• [EXERCISE AIM] Search the listing below for the string "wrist", then copy every line it appears in.

• [GIVEN INFORMATION]
------------------------------------------------------------

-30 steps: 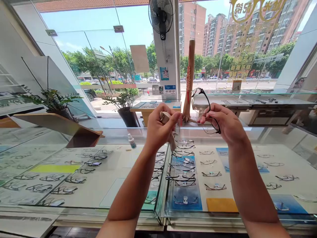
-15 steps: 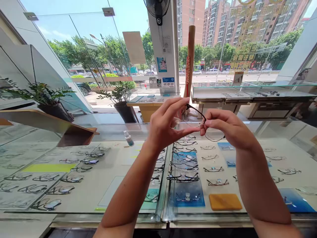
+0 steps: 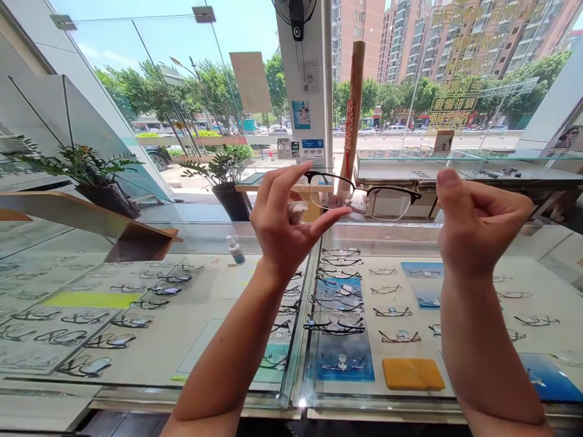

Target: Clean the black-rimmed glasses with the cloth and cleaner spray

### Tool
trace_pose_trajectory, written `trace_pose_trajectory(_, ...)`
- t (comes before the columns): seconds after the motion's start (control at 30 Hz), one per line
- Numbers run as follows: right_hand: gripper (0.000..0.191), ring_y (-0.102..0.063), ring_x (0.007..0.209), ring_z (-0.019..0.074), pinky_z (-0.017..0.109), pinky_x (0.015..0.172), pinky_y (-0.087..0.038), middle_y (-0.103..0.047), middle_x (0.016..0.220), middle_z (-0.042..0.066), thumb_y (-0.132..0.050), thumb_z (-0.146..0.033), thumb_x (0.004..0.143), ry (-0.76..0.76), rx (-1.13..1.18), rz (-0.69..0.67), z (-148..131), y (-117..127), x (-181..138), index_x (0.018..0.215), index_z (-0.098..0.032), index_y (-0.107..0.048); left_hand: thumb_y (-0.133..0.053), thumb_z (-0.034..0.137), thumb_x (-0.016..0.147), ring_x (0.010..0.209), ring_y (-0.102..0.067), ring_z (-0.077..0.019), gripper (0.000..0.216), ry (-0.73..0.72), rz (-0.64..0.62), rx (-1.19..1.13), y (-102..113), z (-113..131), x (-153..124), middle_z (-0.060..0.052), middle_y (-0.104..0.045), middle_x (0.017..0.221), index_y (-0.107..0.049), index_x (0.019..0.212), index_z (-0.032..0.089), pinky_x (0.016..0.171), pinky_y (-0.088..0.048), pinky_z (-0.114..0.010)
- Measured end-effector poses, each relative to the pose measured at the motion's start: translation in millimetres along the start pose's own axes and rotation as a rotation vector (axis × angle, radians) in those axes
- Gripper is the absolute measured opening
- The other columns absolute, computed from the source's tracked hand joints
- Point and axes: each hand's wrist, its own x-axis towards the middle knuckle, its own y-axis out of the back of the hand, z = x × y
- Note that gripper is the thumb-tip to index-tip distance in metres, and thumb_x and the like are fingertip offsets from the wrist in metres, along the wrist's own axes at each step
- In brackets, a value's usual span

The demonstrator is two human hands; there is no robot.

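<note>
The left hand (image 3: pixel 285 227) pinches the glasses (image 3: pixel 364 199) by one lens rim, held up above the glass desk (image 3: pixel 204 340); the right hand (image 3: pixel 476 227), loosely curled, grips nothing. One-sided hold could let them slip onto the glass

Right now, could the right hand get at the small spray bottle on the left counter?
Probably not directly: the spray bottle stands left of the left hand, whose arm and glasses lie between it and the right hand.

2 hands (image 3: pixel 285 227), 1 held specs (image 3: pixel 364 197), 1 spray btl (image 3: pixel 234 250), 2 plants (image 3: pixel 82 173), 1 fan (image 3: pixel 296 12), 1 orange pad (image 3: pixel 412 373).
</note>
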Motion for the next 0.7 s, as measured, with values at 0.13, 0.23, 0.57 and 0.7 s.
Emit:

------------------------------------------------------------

• [ANSWER AREA]
- Point and axes: each hand's wrist, its own x-axis towards the middle knuckle, its own y-axis out of the back of the hand, z = x × y
- Note that gripper is the thumb-tip to index-tip distance in metres, and thumb_x and the like are fingertip offsets from the wrist in metres, along the wrist's own axes at each step

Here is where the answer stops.